Thursday, 18 October 2007

All bloggers are above average

Chuq and Joseph are pondering 'active' blogs. Chuq says:

As of today, my feed readership is between 550 and 600. My Technorati authority is 117, my rank is 54,800ish. All things considered, my blogs are small, very much personal.

Yet, do the math. 100 MILLION blogs, and mine is the 50,000th largest in the world?

Or do your own test. create an empty blog, register it with technorati, post a couple of test messages, and do nothing else. Don't advertise it, don't point to it, don't create content. you'll likely find that Technorati will throw it somewhere around 1mm in authority.

He goes on to challenge Technorati's count of 100 million blogs because of this. What is really going on? Well, links to blogs follow a Long Tail distribution. You can debate whether it's a power law or an exponential, but it isn't a gaussian. Here's a 2005 links vs rank log chart, and here's a 2006 one (if Technorati want to run my old script that generates these we could have a 2007 one). Technorati's 'Authority' is the number of inbound links in the last 180 days. So, as Chuq notes, if you have a new blog with no links to it, it is ranked about 4 millionth, tied with every other blog with no inbound links. So yes, everyone is above average - they're all on the 96th percentile.

But what happens when you start getting links? I have a couple of old blogs that have a few. With 2 links, my rank goes up to 2.6 Millionth; with 3 to 1.9 millionth, with 5 to 1.2 millionth, up to this blog with 141 inbound links ranked at 44,734. This is a very easy hill to climb in percentage terms, though clearly getting into the top 100 is still relatively hard.

So what of Chuq's contention that the other 96 million blogs with no links are "abandoned, stillborn, or some kind of spam blog" ? A lot of blogs are made for specific events, and don't need further posts adding (and so may not have been linked to in the last 180 days), and a lot have a low posting rate, sure. But, as Dave Winer once said, by that measure every book and magazine article is abandoned. Not all blogs are interested in links - many are personal journals or for a small group of friends to read, and achieving those goals well.

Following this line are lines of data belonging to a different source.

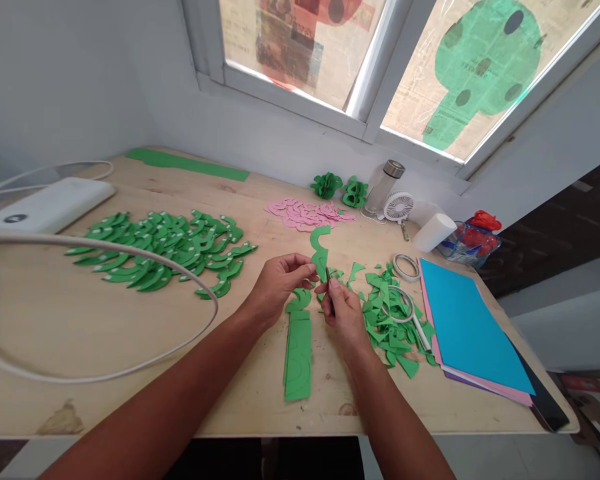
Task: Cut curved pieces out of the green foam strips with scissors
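My left hand (281, 283) pinches a green paper piece (321, 245) with scalloped curves cut along its left edge. In my right hand (345, 310) is a pair of small dark scissors (329, 281), its blades at the lower right of that piece; the fingers cover most of the handles. Just below my hands lies a curved green cutout (299, 300). Under it, nearer the table's front edge, sits a stack of green paper strips (299, 360) with drawn curved outlines. Green paper scraps (390, 333) are heaped to the right of my right hand.
Many green curved cutouts (165, 250) spread at left, near a white cable (205, 293) and white power bank (55, 200). Behind are pink cutouts (305, 215), green paper balls (326, 185), a bottle (383, 187) and fan (399, 207). Coloured sheets (473, 320) lie right; a magnifying glass (420, 333) crosses the scraps.
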A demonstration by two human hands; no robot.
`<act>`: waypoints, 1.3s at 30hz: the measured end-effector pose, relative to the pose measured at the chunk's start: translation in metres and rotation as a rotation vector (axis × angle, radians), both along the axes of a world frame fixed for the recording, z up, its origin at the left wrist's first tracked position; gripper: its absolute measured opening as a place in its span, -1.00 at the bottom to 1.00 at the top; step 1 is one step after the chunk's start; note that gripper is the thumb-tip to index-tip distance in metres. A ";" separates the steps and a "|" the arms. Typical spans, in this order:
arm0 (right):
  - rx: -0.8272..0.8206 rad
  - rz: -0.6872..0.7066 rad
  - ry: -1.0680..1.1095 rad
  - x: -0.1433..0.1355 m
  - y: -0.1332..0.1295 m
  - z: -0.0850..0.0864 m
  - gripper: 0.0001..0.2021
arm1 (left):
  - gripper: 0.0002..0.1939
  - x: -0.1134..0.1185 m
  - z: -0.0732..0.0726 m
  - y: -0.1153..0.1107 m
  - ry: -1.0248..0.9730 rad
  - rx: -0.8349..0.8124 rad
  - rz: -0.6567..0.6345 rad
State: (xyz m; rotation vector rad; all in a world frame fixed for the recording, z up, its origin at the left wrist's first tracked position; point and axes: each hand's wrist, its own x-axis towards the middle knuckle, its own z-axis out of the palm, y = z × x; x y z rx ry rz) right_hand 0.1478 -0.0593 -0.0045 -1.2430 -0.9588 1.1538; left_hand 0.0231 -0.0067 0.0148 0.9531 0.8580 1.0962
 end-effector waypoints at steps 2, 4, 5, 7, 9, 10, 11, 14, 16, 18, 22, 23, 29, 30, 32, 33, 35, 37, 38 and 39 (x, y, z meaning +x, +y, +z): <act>0.002 0.005 0.004 0.000 0.000 0.000 -0.49 | -0.79 0.000 0.000 0.000 0.018 0.025 -0.011; 0.001 0.007 0.009 0.000 0.000 0.000 -0.48 | -0.80 0.000 0.001 0.001 0.044 0.053 -0.014; -0.001 0.008 0.011 0.000 -0.001 0.000 -0.48 | -0.81 -0.001 0.002 0.000 0.057 0.065 -0.013; -0.007 0.015 0.010 -0.001 -0.001 0.001 -0.48 | -0.81 -0.001 0.004 -0.001 0.081 0.084 -0.015; -0.010 0.023 0.007 -0.001 -0.001 0.001 -0.48 | -0.82 -0.001 0.006 -0.002 0.101 0.096 -0.022; -0.010 0.027 0.006 -0.001 -0.001 0.000 -0.48 | -0.82 -0.002 0.007 -0.003 0.108 0.102 -0.028; -0.010 0.029 0.006 -0.001 -0.001 0.000 -0.48 | -0.82 -0.002 0.007 -0.003 0.112 0.107 -0.035; -0.008 0.031 0.007 0.000 -0.001 -0.001 -0.48 | -0.83 -0.002 0.008 -0.004 0.122 0.117 -0.051; -0.007 0.029 0.007 0.000 0.000 -0.002 -0.48 | -0.83 -0.002 0.008 -0.004 0.129 0.118 -0.052; -0.006 0.030 0.008 0.000 0.000 -0.002 -0.48 | -0.84 -0.002 0.008 -0.004 0.133 0.115 -0.049; -0.002 0.029 0.015 0.000 0.000 -0.003 -0.49 | -0.85 -0.001 0.007 -0.003 0.134 0.113 -0.054; -0.001 0.028 0.013 0.000 0.000 -0.003 -0.48 | -0.84 -0.001 0.008 -0.004 0.133 0.114 -0.056; -0.011 0.029 -0.021 0.001 0.001 -0.004 -0.46 | -0.84 -0.002 0.008 -0.004 0.139 0.121 -0.062; -0.012 0.030 -0.020 0.001 0.001 -0.004 -0.46 | -0.84 -0.002 0.008 -0.004 0.140 0.122 -0.066; -0.011 0.035 -0.015 0.001 0.001 -0.005 -0.45 | -0.83 -0.002 0.009 -0.005 0.138 0.121 -0.070; -0.011 0.036 -0.014 0.001 0.001 -0.005 -0.45 | -0.82 -0.002 0.009 -0.005 0.138 0.119 -0.070; -0.015 0.036 -0.022 0.001 0.001 -0.004 -0.45 | -0.82 -0.002 0.010 -0.005 0.138 0.117 -0.068; -0.020 0.031 -0.037 0.001 0.001 -0.004 -0.46 | -0.82 -0.002 0.011 -0.005 0.140 0.117 -0.067; -0.022 0.028 -0.043 0.001 0.001 -0.003 -0.46 | -0.82 -0.002 0.011 -0.005 0.140 0.117 -0.066; -0.023 0.026 -0.048 0.000 0.001 -0.003 -0.46 | -0.82 -0.002 0.011 -0.005 0.139 0.116 -0.065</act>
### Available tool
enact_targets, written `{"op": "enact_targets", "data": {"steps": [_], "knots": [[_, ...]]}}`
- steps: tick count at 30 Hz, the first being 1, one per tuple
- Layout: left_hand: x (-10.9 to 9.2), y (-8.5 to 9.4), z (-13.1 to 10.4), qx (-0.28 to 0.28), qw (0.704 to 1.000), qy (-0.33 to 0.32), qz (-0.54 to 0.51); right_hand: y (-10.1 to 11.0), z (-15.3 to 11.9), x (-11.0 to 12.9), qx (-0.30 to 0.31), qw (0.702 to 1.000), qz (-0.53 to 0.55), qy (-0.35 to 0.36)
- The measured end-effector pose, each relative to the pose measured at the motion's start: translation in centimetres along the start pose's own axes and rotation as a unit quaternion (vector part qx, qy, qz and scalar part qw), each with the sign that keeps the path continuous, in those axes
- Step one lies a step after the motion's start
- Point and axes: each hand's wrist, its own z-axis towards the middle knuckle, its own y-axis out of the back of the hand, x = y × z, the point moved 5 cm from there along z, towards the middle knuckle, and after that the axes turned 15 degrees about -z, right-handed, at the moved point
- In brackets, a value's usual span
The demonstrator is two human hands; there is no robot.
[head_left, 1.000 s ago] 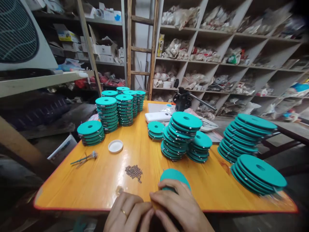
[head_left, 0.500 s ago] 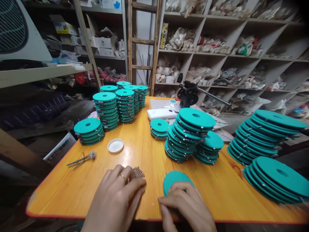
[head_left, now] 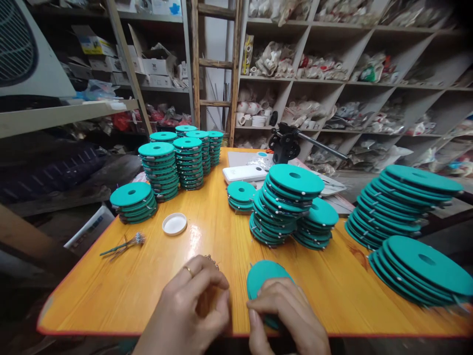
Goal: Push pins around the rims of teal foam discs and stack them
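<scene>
My right hand [head_left: 288, 310] is closed over a teal foam disc [head_left: 266, 274] near the table's front edge. Its thumb and fingers meet at the disc's left side, and the hand covers much of the disc. To the left, my left hand [head_left: 195, 301], wearing a ring, has its thumb and index fingertips together. Whatever lies in that pinch is too small to make out. Just behind its knuckles, a little pile of small metal pieces [head_left: 212, 261] is mostly hidden.
Stacks of teal discs stand at the back left [head_left: 157, 170], middle [head_left: 279, 207] and right [head_left: 399, 202]. A white lid [head_left: 174, 224] and a wire bundle [head_left: 127, 242] lie on the left. Behind are a white case [head_left: 244, 173], a black clamp [head_left: 284, 143] and shelves.
My left hand has lifted a little and moved right, its fingers drawing into a pinch and covering more of the metal pile. The right hand stays at the disc. The view has shifted slightly.
</scene>
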Motion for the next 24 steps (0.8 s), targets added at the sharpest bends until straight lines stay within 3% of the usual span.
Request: {"op": "enact_targets", "data": {"steps": [5, 10, 16, 24], "knots": [[1.0, -1.6, -1.1, -0.038, 0.965, 0.137, -0.221, 0.5, 0.7, -0.1, -0.015, 1.000, 0.024, -0.011], [1.7, -2.3, -1.3, -0.004, 0.910, 0.259, -0.325, 0.5, 0.6, -0.3, -0.005, 1.000, 0.026, -0.016], [3.0, -2.7, -2.2, -0.032, 0.863, 0.274, -0.424, 0.3, 0.6, -0.2, -0.011, 1.000, 0.022, -0.003], [3.7, -2.7, -2.8, -0.031, 0.902, 0.222, -0.368, 0.3, 0.5, -0.3, -0.013, 1.000, 0.012, 0.005]]}}
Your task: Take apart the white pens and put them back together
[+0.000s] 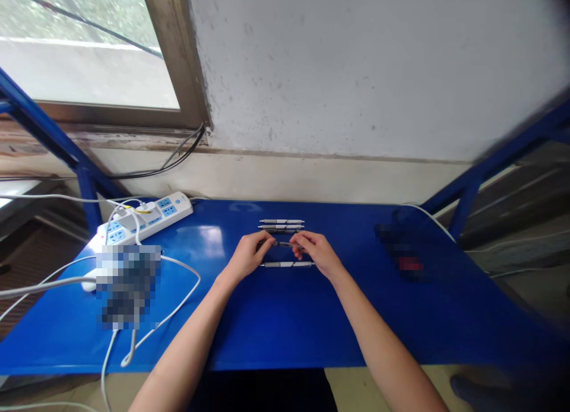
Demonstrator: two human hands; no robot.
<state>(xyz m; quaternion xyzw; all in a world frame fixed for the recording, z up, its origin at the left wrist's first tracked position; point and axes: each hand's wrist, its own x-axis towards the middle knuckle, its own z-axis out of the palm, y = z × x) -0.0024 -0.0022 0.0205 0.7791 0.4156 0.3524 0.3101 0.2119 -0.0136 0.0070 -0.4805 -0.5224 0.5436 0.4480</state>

So Chuq's accusations of "playing fast and loose wiht the numbers" are really his misunderstandings of Long Tail distributions. In the Blogosphere, like Lake Woebegon, everyone really is above average.

3 comments:

  1. Hi Dave Winer here..

    A blog can be like a word processing document. Creating one is just about as easy as File/New. So why shouldn't you create a document for an event even for a thought or a list of things to do.

    We started down the wrong path when we started thinking that blogs were like magazines or newspapers. I don't want to be on the same leaderboard as TechCrunch and CNET or the NY Times. That's like putting my shopping list on the same page as the list of stocks in S&P 500 or DJ. Apples and oranges.